Le professeur du Département des Arts de l’Université fédérale du Rio Grande do Norte (UFRN), Tassos Lycurgo, est devenu la cible d’un mouvement dirigé par des étudiants réclamant son retrait de l’institution. Le professeur, théologien et identifié aux positions conservatrices, est accusé de propos transphobes.

Un groupe d’étudiants a publié une déclaration sur ses réseaux sociaux demandant le licenciement de l’enseignant. Le groupe a déclaré que Lycurgo avait tenu des « discours transphobes, désinformateurs et conspirateurs ». Dans le cadre de la mobilisation, les étudiants ont organisé une pétition en ligne et ont déclaré avoir déposé une plainte formelle auprès du bureau du médiateur de l’UFRN, accompagnée d’un dossier contenant les prétendues justifications du licenciement.

En réponse, le professeur Lycurgo a nié ces accusations et a attribué la campagne à une articulation politique. « Des militants communistes de l’UFRN travailleraient avec un groupe politique national pour faire pression en faveur de mon expulsion », a-t-il déclaré. Il a également déclaré que des messages et des notes ont été diffusés de manière coordonnée dans les groupes WhatsApp de l’université et sur les plateformes sociales. « La raison ? Ils ne tolèrent pas une opinion différente », a-t-il ajouté.

Le professeur a également utilisé ses réseaux sociaux pour partager une série de messages offensants qu’il dit avoir reçu, contenant des insultes telles que « racaille », « poubelle » et « psychopathe ». Lycurgo, qui compte plus d’un million de followers sur les plateformes numériques et est fréquemment invité à des podcasts sur la théologie, a vu ses actions publiques critiquées par le collectif étudiant, qui a souligné ses positions contraires à des concepts tels que le « racisme structurel » et l’activisme transgenre.

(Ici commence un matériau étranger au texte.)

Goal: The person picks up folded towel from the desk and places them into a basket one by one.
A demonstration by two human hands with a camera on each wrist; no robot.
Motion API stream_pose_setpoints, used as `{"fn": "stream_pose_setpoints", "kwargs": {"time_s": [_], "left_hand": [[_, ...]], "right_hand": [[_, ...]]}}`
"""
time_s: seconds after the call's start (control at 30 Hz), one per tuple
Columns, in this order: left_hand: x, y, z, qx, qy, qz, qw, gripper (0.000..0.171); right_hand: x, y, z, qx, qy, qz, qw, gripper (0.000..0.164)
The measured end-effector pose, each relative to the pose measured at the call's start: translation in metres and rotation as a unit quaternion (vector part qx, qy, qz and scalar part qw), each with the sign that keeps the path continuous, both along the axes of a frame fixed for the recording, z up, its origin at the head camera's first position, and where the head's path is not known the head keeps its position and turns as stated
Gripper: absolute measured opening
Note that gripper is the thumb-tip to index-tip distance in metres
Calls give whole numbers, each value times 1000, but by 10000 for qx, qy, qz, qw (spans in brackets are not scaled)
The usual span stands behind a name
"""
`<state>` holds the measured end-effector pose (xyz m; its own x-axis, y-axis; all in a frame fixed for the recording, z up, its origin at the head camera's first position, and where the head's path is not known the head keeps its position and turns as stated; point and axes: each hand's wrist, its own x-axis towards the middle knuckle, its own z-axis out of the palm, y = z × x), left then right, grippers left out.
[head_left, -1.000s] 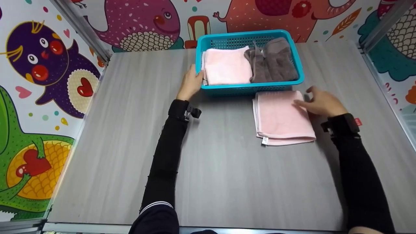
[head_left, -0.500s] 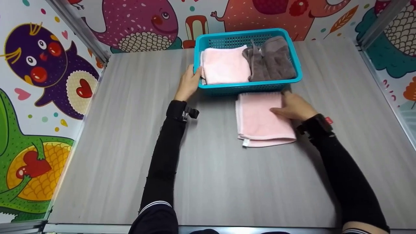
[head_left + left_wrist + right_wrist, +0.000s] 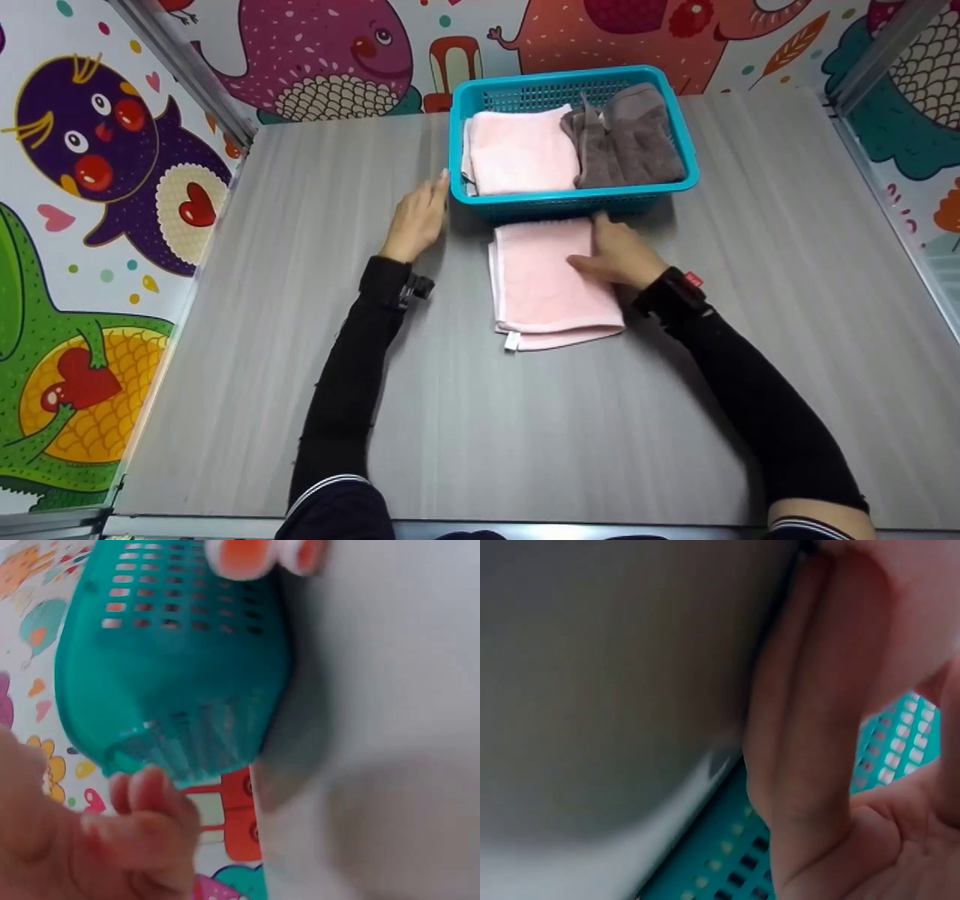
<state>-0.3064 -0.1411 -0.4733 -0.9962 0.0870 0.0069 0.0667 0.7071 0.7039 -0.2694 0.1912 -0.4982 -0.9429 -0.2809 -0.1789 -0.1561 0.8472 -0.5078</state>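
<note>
A folded pink towel (image 3: 544,289) with a small white tag at its near-left corner lies on the table in front of a teal basket (image 3: 574,193). My right hand (image 3: 626,255) grips the towel's right edge, thumb on top and the other fingers low at the side. Beside the basket's near-left corner is my left hand (image 3: 416,219), its fingers loosely extended and holding nothing. In the left wrist view, the basket's perforated side (image 3: 180,660) stands between thumb and fingers, apart from the curled-looking fingertips. Fingers and teal mesh fill much of the right wrist view.
Inside the basket, another folded pink towel (image 3: 525,154) lies on the left, and brown-grey towels (image 3: 645,142) fill the right. The basket stands near the cartoon-printed back wall (image 3: 465,45). A printed side wall (image 3: 97,247) borders the grey table (image 3: 262,360) at left.
The pink towel on the table has slid left with my right hand, to below the basket's left half. My left hand has let go of the basket's left rim and drawn back slightly.
</note>
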Motion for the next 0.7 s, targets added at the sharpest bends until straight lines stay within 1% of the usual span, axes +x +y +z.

Concernant le climat du milieu universitaire, Lycurgo a publié : « Quand la politique devient religion, la contradiction devient blasphème. Et quand le campus devient un laboratoire idéologique, la liberté devient un ‘problème' ». Il a soutenu qu' »une université saine n’annule pas le débat. N’expulse pas : confronte les idées. Ne fabrique pas l’unanimité : protège la diversité de pensée ».

Le presbytère de l’UFRN n’a pas encore commenté publiquement cette affaire. La plainte est toujours en cours d’analyse par les voies internes de l’université.